Justiça

Lava Jato

Candidatos à PGR minimizam conversas vazadas: ‘Nada de irregular’

Procuradores ainda criticaram Raquel Dodge por não ter se pronunciado sobre os vazamentos

Ministério Público; pgr; TCM
Créditos: Fotos Públicas / José Cruz/Agência Brasil

No último debate antes da votação da lista tríplice da Associação Nacional dos Procuradores da República (ANPR), candidatos à procurador-geral da República (PGR) minimizaram nesta sexta-feira (14/6) a gravidade do conteúdo das conversas de procuradores vazadas.

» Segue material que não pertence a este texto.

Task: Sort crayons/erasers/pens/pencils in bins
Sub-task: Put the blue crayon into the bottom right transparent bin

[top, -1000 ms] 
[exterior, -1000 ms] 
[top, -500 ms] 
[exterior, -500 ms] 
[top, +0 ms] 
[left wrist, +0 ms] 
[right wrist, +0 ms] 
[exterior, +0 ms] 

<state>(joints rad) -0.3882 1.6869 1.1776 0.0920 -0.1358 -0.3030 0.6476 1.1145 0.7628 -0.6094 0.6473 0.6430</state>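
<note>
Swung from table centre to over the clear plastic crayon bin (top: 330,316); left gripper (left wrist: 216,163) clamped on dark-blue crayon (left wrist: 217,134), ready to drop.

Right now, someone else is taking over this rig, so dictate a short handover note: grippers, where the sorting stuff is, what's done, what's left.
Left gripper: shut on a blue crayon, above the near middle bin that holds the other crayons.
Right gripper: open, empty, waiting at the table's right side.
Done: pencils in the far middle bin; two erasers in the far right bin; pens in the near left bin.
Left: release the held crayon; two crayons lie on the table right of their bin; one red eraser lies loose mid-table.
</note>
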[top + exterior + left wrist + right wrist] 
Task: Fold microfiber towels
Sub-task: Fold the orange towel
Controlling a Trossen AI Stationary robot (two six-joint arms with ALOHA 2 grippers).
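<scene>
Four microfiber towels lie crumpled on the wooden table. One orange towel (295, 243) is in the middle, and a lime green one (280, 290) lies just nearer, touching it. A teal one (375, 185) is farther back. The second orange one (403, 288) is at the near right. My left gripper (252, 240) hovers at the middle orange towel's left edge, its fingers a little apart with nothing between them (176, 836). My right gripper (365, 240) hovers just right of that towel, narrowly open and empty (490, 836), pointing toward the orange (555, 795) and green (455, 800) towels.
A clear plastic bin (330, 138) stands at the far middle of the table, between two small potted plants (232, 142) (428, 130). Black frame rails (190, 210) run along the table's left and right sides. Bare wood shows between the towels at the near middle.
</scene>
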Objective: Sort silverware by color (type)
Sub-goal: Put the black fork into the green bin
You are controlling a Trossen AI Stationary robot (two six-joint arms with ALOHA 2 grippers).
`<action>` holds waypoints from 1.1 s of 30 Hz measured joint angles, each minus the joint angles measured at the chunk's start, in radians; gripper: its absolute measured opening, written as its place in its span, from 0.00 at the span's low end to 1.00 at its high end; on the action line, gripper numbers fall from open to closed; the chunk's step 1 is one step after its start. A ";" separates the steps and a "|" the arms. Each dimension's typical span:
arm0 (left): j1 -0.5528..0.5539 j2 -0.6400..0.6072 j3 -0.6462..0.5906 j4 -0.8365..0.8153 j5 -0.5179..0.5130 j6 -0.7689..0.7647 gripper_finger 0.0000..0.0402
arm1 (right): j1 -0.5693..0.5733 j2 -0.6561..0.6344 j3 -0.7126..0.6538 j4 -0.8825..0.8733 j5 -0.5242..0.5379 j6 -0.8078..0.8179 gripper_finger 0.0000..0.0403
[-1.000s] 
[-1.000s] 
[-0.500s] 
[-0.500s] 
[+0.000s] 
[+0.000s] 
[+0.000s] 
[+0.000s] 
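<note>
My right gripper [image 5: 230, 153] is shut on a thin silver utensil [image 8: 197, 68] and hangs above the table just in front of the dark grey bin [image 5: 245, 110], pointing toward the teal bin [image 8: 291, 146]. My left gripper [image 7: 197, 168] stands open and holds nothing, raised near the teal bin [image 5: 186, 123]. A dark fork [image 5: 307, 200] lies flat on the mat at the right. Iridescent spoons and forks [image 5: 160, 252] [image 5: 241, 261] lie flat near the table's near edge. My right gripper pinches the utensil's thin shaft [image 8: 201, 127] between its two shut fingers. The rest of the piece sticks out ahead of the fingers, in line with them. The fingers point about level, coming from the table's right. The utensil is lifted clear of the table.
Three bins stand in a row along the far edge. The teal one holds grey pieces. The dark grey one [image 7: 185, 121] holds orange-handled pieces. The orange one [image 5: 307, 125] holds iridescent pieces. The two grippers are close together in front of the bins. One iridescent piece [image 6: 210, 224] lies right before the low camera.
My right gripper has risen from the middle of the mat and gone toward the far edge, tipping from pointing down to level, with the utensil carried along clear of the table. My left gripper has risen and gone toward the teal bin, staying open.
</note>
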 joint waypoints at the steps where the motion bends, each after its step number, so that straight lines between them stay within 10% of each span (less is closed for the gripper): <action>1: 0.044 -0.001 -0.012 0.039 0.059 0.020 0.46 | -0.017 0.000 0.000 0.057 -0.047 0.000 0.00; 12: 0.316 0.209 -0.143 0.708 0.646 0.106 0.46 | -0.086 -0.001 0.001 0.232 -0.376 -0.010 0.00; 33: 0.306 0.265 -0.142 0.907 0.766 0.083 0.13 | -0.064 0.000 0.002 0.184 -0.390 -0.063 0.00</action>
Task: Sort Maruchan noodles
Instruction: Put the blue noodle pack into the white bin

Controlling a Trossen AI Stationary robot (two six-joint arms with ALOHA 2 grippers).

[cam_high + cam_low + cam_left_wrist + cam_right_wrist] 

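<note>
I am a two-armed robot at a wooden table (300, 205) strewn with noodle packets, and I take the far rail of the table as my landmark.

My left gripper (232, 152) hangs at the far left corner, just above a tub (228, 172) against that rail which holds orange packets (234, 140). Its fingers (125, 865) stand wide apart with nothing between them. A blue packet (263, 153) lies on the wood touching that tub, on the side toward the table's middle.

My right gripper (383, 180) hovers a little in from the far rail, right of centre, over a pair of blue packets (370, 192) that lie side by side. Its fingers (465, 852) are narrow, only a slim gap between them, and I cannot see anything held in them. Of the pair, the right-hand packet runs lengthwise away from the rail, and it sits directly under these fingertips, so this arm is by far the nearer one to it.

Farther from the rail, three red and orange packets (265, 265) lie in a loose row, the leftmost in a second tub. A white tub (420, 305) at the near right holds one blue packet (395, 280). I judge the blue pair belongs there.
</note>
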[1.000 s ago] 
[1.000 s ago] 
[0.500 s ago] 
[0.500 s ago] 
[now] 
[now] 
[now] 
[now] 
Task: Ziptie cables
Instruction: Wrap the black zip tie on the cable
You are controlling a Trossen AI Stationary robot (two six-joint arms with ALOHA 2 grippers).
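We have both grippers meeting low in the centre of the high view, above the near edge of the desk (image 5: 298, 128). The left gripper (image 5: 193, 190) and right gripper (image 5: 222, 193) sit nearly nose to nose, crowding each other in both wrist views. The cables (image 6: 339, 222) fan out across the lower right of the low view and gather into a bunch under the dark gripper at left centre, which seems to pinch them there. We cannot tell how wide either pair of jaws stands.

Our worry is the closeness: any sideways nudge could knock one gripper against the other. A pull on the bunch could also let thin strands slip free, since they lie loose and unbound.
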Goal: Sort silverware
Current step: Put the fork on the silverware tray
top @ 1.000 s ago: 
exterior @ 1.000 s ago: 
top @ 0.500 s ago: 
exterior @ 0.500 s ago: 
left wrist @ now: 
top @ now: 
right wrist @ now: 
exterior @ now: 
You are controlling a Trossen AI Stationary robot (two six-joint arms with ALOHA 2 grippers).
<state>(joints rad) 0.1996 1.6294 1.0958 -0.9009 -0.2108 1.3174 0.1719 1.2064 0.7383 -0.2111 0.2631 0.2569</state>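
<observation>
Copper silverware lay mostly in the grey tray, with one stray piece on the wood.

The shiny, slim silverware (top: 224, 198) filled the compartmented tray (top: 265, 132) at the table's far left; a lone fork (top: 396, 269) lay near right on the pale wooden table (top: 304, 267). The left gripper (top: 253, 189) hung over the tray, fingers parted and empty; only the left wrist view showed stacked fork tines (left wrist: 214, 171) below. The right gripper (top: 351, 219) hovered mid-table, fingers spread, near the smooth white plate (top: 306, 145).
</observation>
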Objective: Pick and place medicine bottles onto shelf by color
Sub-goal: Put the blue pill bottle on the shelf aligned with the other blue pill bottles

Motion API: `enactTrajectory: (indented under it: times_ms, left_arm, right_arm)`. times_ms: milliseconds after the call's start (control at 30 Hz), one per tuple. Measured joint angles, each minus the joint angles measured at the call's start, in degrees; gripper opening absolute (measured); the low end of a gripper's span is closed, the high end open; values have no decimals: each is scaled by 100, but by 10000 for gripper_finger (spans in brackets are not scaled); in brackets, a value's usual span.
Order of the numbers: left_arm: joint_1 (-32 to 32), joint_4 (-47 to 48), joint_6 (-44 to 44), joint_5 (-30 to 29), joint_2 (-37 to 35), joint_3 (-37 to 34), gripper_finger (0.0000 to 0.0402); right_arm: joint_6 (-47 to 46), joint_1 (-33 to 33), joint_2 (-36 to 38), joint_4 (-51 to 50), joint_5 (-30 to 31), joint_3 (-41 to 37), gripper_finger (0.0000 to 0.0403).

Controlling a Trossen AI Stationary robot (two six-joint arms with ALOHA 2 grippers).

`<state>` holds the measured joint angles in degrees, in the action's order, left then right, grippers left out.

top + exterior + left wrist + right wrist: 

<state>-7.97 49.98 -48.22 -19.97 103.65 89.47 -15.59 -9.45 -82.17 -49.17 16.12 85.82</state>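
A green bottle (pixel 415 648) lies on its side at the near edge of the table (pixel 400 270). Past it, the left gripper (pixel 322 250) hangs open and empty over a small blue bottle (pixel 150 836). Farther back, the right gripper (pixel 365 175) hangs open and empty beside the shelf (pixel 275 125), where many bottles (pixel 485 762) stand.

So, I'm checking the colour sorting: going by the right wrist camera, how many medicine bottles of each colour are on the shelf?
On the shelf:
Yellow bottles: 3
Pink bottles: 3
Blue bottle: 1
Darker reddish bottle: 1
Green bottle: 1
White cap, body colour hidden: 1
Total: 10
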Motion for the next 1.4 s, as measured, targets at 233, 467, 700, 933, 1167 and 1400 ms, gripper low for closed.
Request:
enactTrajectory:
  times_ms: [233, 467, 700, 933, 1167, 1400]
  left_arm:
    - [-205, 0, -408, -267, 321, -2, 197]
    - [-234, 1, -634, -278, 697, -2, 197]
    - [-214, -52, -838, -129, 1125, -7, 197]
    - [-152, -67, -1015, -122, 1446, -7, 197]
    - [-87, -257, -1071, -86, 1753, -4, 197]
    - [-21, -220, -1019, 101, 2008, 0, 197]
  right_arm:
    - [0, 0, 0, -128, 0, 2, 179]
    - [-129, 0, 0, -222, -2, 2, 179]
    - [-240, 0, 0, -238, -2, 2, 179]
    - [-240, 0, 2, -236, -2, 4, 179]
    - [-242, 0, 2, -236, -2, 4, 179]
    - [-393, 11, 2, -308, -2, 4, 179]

Enquanto alguns avaliaram que não há irregularidades nas conversas entre Deltan Dallagnol e Sergio Moro, outros disseram que não é possível avaliar informações obtidas de forma ilícita. Os procuradores ainda criticaram a postura de Raquel Dodge, por não ter se pronunciado sobre o caso até agora.

Para o procurador regional José Robalinho, não há “nada de grave” no que foi divulgado pelo site Intercept Brasil. “Não vi nas conversas que aconteceram ali nada de grave, não há indução, não há nada de irregular”, disse.

“Quando você tem uma determinada fase de investigação as operações, e o que é uma operação? É quando a Polícia e o MP chegam numa fase da investigação e solicitam ao Judiciário uma série de medidas, portanto, o diálogo com o Judiciário neste momento, inclusive sobre os momentos em que as medidas são realizadas, é da natureza da coisa, não tem nada de mais”, falou Robalinho. “O que se viu ali foi a camaradagem, ou o respeito, a amizade, entre pessoas que trabalhavam juntas já há vários anos. Nenhum dos dois ultrapassou nenhum limite”.

O procurador regional Vladmir Aras, também candidato, concentrou seus comentários sobre o caso na forma como as conversas foram obtidas. “É impossível discutir o conteúdo porque se trata de algo que nem merece o nome de prova ilicitamente obtida. Porque sequer prova é. Para algo ter a categoria de prova precisa haver antes a comprovação de uma cadeia de custódia. Aquilo pode servir como informação, mas jamais como prova, e daí não se pode tirar nenhuma conclusão”, falou.

Em sua visão, trata-se de um “ato de espionagem deliberado para atacar a Lava Jato e, mais do que isso, atacar a luta do Ministério Público, da Justiça brasileira e também da Polícia Federal contra a corrupção”, resumindo-se a um “ataque criminoso”.

O subprocurador-geral Bonifácio de Andrada também minimizou a gravidade das conversas, e ressaltou que as invasões configuram crime. “As invasões eu acho um crime grave, eu acho muito grave e precisa ser investigado. Coloca em risco a nossa segurança toda, dos tribunais, juízes. O que vazou em si não tem relevância jurídica, mas tem consequências políticas importantes. Então eu acho que é mais político do que jurídico em si”, falou.

“Pode ser que venham mais coisas, mas do que já apareceu aí até agora, eu acho que não vai ter uma consequência jurídica relevante, vai ter um debate aí, mas não tem nada”, continuou.

Críticas a Dodge

Durante o debate e depois dele, os candidatos à PGR não economizaram críticas à Dodge. Desde o início de sua gestão, muitos membros do Ministério Público Federal já criticaram sua forma isolada de chefiar a órgão.

Nesta quinta-feira (14/6), após o debate, alguns candidatos criticaram o silêncio da atual procuradora-geral da República sobre os vazamentos de conversas de membros da força-tarefa da Lava Jato.

Questionado sobre o assunto, o procurador regional Blal Dalloul disse: “O silêncio dela diz tudo, prefiro não julgar as pessoas. Ela faz uma gestão pela qual ela optou por um discrição, às vezes exagerada. Mas nós candidatos precisamos mudar essa história. Eu, se fosse PGR, já teria me manifestado sobre o tema, acho que esse silêncio não é bom”.

Já Aras foi sucinto, dizendo apenas que “deveria ter havido uma manifestação pública imediata em relação ao assunto” por parte de Raquel Dodge. Para Robalinho, foi um erro não se manifestar. “O que só tenho a lamentar é que infelizmente a liderança da nossa casa, a chefe da instituição, até agora não deu nenhuma manifestação sobre isso, e isso não é a maneira correta de agir um procurador-geral da República diante dos ataques que sofreu o Ministério Público Federal”, falou.